F5 announced the launch of the UK and Ireland (UKI) branch of its F5 Pride Employee Inclusion Group (EIG) this week.
It also hosted the company’s first pan-EMEA F5 Pride: LGBTQ+ @ Work Symposium, highlighting best practices for diversity and inclusion, as well as mapping out plans to further bolster company-wide support for LGBTQ+ staff.
The activities follow on from F5’s recent unveiling of its new “Code Connects Us All” (CCUA) vision and ethos. CCAU is all about informing F5’s code of ethics, from inclusivity and community support to the way its product teams innovate.
Sarah Campbell, Head of Conferences and Events at Stonewall, kicked off proceedings by discussing the importance of proactive employee action, and the potential for inclusion groups to enhance diversity, acceptance and business outcomes.
“LGBTQ+ employee network groups are invaluable in so many ways. They provide peer support to individuals and help organisations get their policies and practices right. When done correctly, this kind of initiative can have a significant positive impact on both staff and the wider community,” she told an audience of F5 staff attending in person and dialling in from across EMEA.
Citing Stonewall’s extensive LGBT in Britain – Work Report, Sarah highlighted how almost one in five surveyed LGBT people have experienced negative comments in the workplace. The same proportion of LGBT ethnic minorities said that their sexual orientation overtly curtailed promotion opportunities.
Other alarming findings include the fact that one in eight transgender people had been physically attacked by a colleague or customer. Furthermore, nearly two in five bi respondents remain closeted due to perception concerns, whereas one in three identifying as non-binary feel they cannot wear attire suited to their identity.
In addition to the moral imperative for LGBTQ+ equality in the workplace, Sarah also spoke about the practical business case for doing more.
“It just makes strong business sense, whether it is attracting talent, increasing employee satisfaction, enhancing the company image or improving decision-making by integrating a greater diversity of personalities and perspectives,” she added.
According to Stonewall, the key tenets of a successful network or EIG group are to promote peer-to-peer support mechanisms, raise awareness (internally and externally) and establish a clear culture of accountability. Long-term success will require representatives for specific identities (which can include people from a range of backgrounds and orientations), engaging non-LGBTQ allies, and working with external support groups and communities.
Perry Glikman, a principal CM engineer at F5, was up next to describe how he is bringing these exact values and tactics to life in Israel.
Since forming in January last year, F5 Pride in Tel Aviv has gone from strength to strength, growing in numbers and facilitating a wide range of awareness-raising, activism and community-building projects. The successes and lessons learned to date are already influencing the wider rollout of F5 Pride in EMEA.

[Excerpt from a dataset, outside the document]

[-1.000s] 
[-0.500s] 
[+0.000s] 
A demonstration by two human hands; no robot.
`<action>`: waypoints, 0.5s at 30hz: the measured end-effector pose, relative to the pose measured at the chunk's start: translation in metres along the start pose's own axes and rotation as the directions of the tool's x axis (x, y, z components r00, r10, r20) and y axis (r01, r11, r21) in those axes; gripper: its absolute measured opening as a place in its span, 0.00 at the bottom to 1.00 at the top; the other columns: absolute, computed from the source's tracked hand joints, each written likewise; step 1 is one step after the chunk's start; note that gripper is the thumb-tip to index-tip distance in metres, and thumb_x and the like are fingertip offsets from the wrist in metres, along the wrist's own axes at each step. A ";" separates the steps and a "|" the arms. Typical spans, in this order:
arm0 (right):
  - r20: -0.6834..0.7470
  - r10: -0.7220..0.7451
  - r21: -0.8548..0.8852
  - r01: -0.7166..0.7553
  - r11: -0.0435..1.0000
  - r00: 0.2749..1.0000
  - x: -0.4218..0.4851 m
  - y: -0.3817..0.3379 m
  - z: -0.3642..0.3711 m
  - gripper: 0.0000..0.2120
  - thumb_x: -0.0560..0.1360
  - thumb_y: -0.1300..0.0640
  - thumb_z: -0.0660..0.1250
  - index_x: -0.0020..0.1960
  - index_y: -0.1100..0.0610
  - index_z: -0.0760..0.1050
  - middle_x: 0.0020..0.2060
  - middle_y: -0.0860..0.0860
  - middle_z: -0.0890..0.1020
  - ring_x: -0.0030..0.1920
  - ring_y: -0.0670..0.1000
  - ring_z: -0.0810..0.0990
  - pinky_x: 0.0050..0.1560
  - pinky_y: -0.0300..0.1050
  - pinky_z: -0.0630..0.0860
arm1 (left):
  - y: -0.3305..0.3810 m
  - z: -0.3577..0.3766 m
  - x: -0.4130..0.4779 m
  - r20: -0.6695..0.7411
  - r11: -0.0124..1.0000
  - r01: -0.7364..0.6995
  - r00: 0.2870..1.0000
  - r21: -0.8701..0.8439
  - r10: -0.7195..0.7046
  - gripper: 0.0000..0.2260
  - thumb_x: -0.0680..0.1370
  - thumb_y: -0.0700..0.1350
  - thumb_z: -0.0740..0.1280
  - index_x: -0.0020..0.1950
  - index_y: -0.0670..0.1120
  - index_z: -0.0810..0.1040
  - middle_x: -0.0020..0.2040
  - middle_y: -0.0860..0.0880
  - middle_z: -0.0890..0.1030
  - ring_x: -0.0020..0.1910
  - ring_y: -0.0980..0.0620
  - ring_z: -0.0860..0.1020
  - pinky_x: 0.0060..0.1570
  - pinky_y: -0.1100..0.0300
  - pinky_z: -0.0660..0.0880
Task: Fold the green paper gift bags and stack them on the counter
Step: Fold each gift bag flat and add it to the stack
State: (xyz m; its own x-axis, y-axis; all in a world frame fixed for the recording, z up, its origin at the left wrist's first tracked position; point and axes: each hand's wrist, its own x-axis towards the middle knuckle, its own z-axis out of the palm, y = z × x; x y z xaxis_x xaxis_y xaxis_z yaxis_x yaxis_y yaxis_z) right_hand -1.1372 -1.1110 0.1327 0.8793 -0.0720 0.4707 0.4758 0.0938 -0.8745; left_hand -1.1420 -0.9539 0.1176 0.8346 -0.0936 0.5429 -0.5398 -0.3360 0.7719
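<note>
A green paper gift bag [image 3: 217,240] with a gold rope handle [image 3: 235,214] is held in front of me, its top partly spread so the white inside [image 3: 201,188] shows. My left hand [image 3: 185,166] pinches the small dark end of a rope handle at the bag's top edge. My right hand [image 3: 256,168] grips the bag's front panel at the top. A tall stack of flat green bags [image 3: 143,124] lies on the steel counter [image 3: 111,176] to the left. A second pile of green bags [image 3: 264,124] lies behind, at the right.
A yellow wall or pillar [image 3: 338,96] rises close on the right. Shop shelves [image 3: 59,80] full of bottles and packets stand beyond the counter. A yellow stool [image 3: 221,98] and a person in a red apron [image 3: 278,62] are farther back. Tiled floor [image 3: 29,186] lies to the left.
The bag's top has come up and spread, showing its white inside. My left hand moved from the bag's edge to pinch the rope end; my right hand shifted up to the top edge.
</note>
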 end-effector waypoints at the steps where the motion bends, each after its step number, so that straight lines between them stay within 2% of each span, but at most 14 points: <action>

“My vision is that everyone at F5 is comfortable expressing and celebrating who they truly are,” Perry explained.
“I urge everyone to think about their colleagues and friends. What do they need to be comfortable and happy in their own skin at work? How can you contribute to that? Please don’t hesitate to get in touch to see how you can make a difference – whatever your background and wherever you are based.”
The day concluded with the official launch of the UKI branch of F5 Pride, which will be spearheaded by NGINX’s Cork-based Scott De Buitléir and Stephen Spillane.
Both are ideally placed to make an immediate impact. Scott, who is a content marketing manager, has previously worked for seven years in LGBT media and broadcasting, and is the founder of LGBT magazine EILE. He is also a published author and poet in both English and Irish Gaelic.
Stephen, NGINX’s office manager in Cork, is also a prominent voice in the media, having written for both local and national publications on LGBT issues, as well as holding prominent positions within a variety of political and church organisations. He is a former committee member of groups such as UCC LGBT, USI LGBT and Changing Attitude Ireland.
F5’s EIG groups are specifically designed to make a difference in the workplace, playing a pivotal role in supporting both internal and external communities. Each group has full executive and company backing.
In addition to F5 Pride, F5’s EIG groups include F5 Appreciates Blackness (committed to sharing the culture and background of all people of African descent); Multicultural (committed to attracting and developing a more diverse workforce); F5 Military Veterans (striving to actively promote, recruit, and support military veterans and families via programs of recognition, assistance, and outreach), Latinx y Hispanos Unidos (growing the Latinx and Hispanic presence at F5 through support and outreach); and F5 Connects Women (uniting F5 employees around the world to support the equality and advancement of women).